**RAW DATA:**
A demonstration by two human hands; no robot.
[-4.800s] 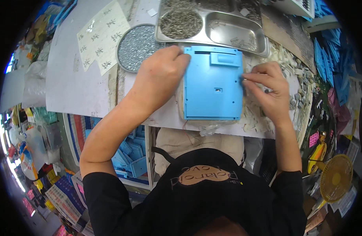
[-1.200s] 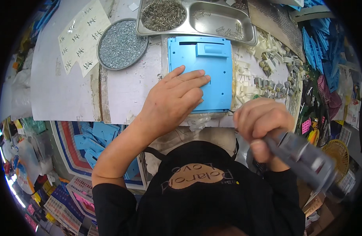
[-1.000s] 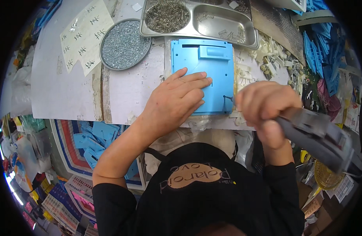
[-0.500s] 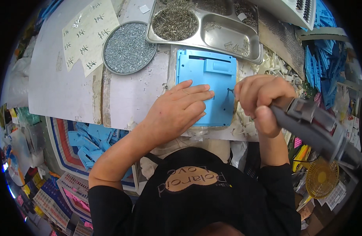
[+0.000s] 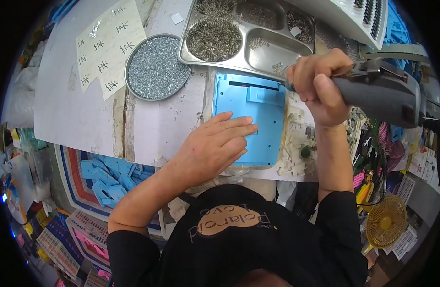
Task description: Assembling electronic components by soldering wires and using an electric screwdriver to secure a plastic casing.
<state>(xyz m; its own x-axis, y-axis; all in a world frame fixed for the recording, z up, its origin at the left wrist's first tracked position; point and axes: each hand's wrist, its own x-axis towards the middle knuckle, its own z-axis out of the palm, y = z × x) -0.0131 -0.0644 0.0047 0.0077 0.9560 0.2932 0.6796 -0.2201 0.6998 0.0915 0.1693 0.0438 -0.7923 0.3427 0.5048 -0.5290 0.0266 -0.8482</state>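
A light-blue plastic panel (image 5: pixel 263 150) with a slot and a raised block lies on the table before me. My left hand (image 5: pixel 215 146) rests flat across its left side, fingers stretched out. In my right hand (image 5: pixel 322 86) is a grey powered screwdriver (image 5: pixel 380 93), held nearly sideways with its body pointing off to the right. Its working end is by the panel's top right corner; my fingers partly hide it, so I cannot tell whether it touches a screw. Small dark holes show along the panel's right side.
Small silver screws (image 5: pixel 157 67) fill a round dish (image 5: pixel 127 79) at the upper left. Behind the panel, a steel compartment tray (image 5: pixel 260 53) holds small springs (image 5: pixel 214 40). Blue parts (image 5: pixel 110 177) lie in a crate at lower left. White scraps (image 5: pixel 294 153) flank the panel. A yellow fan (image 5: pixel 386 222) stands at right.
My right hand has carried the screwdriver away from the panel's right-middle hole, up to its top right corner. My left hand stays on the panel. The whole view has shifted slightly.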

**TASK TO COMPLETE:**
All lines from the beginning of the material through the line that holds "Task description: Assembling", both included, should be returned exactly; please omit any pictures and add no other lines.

**EXERCISE ANSWER:**
A demonstration by two human hands; no robot.
[-4.800s] 
[-1.200s] 
[-1.000s] 
[-0.500s] 
[+0.000s] 
Task description: Assembling electronic components by soldering wires and using an electric screwdriver to secure a plastic casing.

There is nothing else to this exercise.